How do I get a list object like y (each element of y is a vector of strings)
from:

x[[1]] <- LETTERS[1:5]
x[[2]] <- LETTERS[11:15]

using only the Reduce function?

Thanks!

If you are not bound to use the Reduce function, then a simple approach is just

library("plyr")
alply(do.call(cbind,x), 1)

If you need it to match in terms of names and everything, wrapping that in and unclass and unname will give exactly y

> x
[[1]]
[1] "A" "B" "C" "D" "E"

[[2]]
[1] "K" "L" "M" "N" "O"

> y
[[1]]
[1] "A" "K"

[[2]]
[1] "B" "L"

[[3]]
[1] "C" "M"

[[4]]
[1] "D" "N"

[[5]]
[1] "E" "O"

> identical(y, unclass(unname(alply(do.call(cbind,x), 1))))
[1] TRUE

Now, if you _really_ want to use Reduce, you can. But it is trickier because of the properties that the function used in Reduce must have. Most specifically, the function used in Reduce must return a value which has the same structure as it takes in its first argument. Its second argument must have the structure of each piece of the variable being fed in.

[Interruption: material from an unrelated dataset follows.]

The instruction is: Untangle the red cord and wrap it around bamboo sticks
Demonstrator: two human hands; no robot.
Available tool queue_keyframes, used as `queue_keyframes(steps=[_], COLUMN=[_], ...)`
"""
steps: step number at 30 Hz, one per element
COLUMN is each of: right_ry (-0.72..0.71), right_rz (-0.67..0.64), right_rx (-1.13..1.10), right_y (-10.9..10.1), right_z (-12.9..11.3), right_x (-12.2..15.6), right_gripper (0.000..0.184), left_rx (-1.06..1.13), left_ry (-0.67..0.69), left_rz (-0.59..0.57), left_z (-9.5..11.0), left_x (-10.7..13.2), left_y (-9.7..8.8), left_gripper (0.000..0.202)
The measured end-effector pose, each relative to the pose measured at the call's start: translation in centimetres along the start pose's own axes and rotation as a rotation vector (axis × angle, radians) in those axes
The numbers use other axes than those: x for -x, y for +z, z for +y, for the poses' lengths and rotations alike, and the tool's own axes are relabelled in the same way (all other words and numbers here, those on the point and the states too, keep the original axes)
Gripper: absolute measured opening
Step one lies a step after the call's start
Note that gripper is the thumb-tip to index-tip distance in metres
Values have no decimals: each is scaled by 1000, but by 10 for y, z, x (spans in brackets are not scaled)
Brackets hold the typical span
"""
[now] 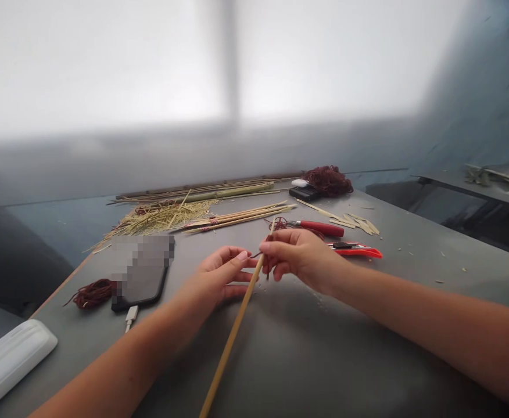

In your case, the return value is a list of length equal to the original vectors of each element of x. So the first argument to the function used in Reduce must be a list. The second argument is a vector. The function must add each element of the vector to the vector in the corresponding position of the list.

bnd <- function(x1, x2) {
  lapply(seq_along(x1), function(i) {
    c(x1[[i]], x2[[i]])
  })
}

Now this function can be used in the Reduce function, if an init value is specified that acts as an identity under bnd and is of the correct structure (list of appropriate length); a list of NULLs will work

Reduce(bnd, x, init=replicate(length(x[[1]]), NULL))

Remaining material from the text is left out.